Micah P. Hinson plays Crawdaddy this Thursday, 4th November. Siobhán Kane spoke to him about Spain, Roy Orbison, and doing My Way his way.
Micah P. Hinson essentially announced himself to the world with his 2004 record Micah P. Hinson and the Gospel of Progress, and a year later compounded his stealing of the heart with the majestic The Baby and the Satellite; something in those two records managed to haunt, and created a deeply resonating dynamic between hurt and hope, and more than that, a legacy. He has carried this dynamic through subsequent records, from his covers album All Dressed Up and Smelling of Strangers to this year’s Micah P. Hinson and the Pioneer Saboteurs. His double covers record gave an insight into his own musical tastes (“for the ups and the downs” as he has previously said), featuring Pedro the Lion‘s ‘Slow and Steady‘, The Lovin’ Spoonful‘s ‘You Didn’t Have to be so Nice‘ and Roy Orbison‘s ‘Running Scared‘ – it seemed appropriate for him to share a kind of musical dialogue with them, since their common ground is over a true individuality.
His young life has already been full of tumult and despair, but also adventure and courage. After some dark times years ago, he managed to save himself, enrolling on a college course, and creating music; then, after creating some beautiful records, he developed the chronic back pain that still haunts him now, but around the same time found personal happiness (he proposed to his now-wife Ashley on stage after a concert at Union Chapel, London in 2007), it has always, it seems, been about the clashing of emotional extremes.
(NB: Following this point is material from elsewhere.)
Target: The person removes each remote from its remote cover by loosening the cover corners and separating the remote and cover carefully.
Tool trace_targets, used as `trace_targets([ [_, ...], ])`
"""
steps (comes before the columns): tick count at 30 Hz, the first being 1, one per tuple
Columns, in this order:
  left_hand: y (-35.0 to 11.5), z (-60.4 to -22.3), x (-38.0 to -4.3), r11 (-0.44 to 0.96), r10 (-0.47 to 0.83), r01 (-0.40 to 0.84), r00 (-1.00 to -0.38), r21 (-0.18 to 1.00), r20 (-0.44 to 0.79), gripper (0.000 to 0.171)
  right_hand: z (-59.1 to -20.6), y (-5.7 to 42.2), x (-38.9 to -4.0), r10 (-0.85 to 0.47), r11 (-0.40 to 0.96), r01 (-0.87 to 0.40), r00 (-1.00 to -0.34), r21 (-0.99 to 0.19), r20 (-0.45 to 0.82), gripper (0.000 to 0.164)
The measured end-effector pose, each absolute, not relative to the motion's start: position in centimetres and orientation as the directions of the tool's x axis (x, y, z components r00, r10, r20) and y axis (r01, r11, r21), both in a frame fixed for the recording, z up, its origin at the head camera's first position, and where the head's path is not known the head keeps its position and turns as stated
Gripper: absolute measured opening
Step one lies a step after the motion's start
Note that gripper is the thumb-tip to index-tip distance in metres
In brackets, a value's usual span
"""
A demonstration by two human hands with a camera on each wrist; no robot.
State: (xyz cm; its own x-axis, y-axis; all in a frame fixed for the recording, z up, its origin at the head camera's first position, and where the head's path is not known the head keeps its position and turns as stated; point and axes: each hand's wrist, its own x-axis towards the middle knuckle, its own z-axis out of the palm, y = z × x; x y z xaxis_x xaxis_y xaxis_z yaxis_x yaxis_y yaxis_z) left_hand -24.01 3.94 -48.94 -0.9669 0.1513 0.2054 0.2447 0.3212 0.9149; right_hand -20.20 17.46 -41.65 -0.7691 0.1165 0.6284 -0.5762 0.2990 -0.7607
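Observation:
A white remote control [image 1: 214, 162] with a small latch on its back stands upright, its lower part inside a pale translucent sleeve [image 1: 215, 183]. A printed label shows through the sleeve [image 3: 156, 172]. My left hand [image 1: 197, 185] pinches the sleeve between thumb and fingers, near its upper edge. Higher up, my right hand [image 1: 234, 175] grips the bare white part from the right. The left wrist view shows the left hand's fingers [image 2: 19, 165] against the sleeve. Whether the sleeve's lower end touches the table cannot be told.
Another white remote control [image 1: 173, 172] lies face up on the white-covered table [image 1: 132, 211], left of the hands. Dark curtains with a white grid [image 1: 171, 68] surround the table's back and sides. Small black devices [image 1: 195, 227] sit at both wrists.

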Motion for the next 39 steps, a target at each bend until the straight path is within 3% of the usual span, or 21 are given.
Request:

Reading about his life often feels like reading an E. Annie Proulx story, since geographically they often inhabit similar territory (for her Wyoming, for him Texas), but also emotionally as well, since there is an implied rebelliousness, as well as a sense of kindness. There is also a sense of being grateful but not necessarily content, there is a vision of life as a journey, never complete – which is evident in the way Micah revisits his work, adding in reprises, and different versions of songs, all the time.
His 2008 record Micah P. Hinson and the Red Empire Orchestra indicated a shift of sorts, as there was even more subtle, luscious orchestration based around his acoustic guitar and inimitable drawling, twisting vocal. This shift coincided with a very difficult time in his life, where, still suffering from chronic back pain, he retreated home to Texas, to contemplate a life without making music, but with producer John Congleton’s encouragement, Micah ended up producing one of his best pieces of work. Perhaps this is part of what makes him so special, his years of refusal to conform, to do what is ‘expected’. It frames everything he does. His work seems to ache with both tenderness and savagery (for love, for politics, for everything inbetween); his is a cry of someone truly alive, like when the heavy sounding cello kicks in two minutes into ‘The Leading Guy’ or with the nostalgic, heart-wrenching tone throughout the entirety of ‘I Still Remember’ to the mischief of ‘Sweetness, Take off that Dress for Me’: ‘you can come home with me/ against all hope and sense of decency’.
It seems particularly appropriate in the best superhero vein that Micah works in a comic book store back in Abilene, Texas – by day comic store employee, by night gifted musician, Siobhán Kane meets him.
Over the last couple of years you have spent some time in Spain, and have worked on some very interesting projects there, how did they come about? Yeah I’m doing all sorts of shit in Spain! I have a label there called Houston Party and I have released two EP’s with them called A Dream of Her and Surrendering, and the third one will probably be released in December. I have that one finished. Then I am going to re-record everything and make it my first next big proper release, because so far it has only been available in Spain. Then this publishing company called Alpha Decay published my first novel You Can Dress Me Up But You Can’t Take Me Out and they really liked it, it’s not too long like the Bible or anything [laughs]. They are doing a worldwide Spanish translation, which I can’t believe, some writers wait forever to get something translated, but I wrote it in English and it is being published in Spanish. They have released around eighty novels in the last forty years in Spain, and are really well respected publishers, so I am very happy.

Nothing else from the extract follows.